## [Exercise description]
Below are the entries; determine how many of their lines contain the string "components" and give that figure alone.

··· Records for the task

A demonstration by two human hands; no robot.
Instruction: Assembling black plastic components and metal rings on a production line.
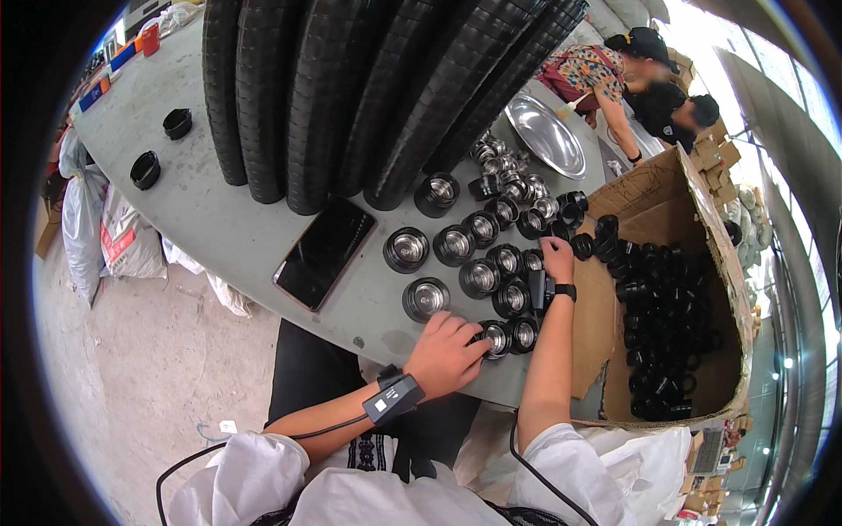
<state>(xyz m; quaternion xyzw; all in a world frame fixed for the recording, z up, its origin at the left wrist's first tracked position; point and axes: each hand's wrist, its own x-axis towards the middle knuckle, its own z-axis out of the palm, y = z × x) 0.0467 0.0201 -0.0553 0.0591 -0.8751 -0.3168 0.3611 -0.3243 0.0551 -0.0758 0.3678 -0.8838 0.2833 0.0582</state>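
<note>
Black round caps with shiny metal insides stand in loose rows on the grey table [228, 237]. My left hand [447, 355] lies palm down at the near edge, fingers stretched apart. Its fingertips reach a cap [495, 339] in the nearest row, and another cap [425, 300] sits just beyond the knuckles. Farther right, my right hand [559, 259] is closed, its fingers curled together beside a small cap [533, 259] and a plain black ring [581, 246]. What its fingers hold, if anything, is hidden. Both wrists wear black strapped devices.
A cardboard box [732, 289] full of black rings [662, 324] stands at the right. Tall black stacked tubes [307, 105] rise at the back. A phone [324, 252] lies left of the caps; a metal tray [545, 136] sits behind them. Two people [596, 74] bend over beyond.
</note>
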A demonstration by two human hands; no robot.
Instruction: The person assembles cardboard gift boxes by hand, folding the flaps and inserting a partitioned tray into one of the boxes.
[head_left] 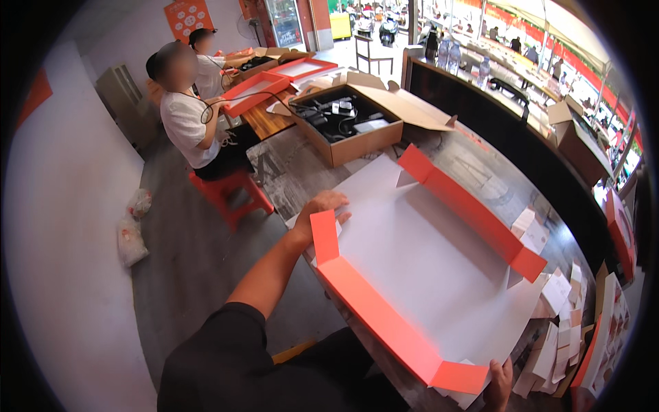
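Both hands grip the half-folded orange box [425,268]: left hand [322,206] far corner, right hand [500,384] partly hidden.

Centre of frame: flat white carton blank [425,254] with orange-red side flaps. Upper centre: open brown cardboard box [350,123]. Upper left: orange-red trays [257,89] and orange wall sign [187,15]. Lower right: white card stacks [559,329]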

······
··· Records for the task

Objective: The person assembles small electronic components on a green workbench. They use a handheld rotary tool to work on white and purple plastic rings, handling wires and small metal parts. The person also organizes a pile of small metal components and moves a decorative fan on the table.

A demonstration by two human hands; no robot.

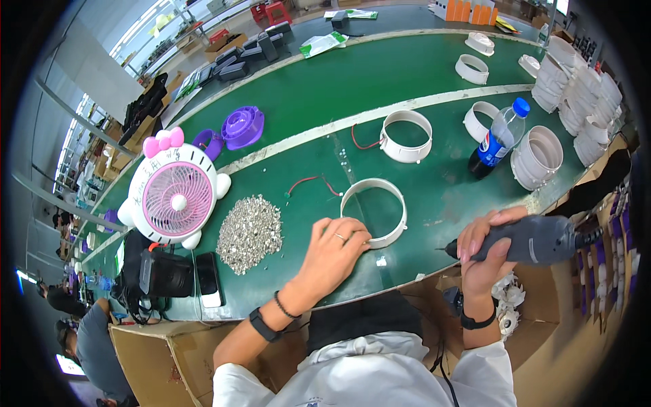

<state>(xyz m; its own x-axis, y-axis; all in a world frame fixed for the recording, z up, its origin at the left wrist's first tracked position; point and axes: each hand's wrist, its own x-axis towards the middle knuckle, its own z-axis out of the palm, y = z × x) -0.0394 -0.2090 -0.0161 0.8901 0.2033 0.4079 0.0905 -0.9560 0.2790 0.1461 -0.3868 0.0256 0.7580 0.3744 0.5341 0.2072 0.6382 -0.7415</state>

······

## [Exercise solution]
2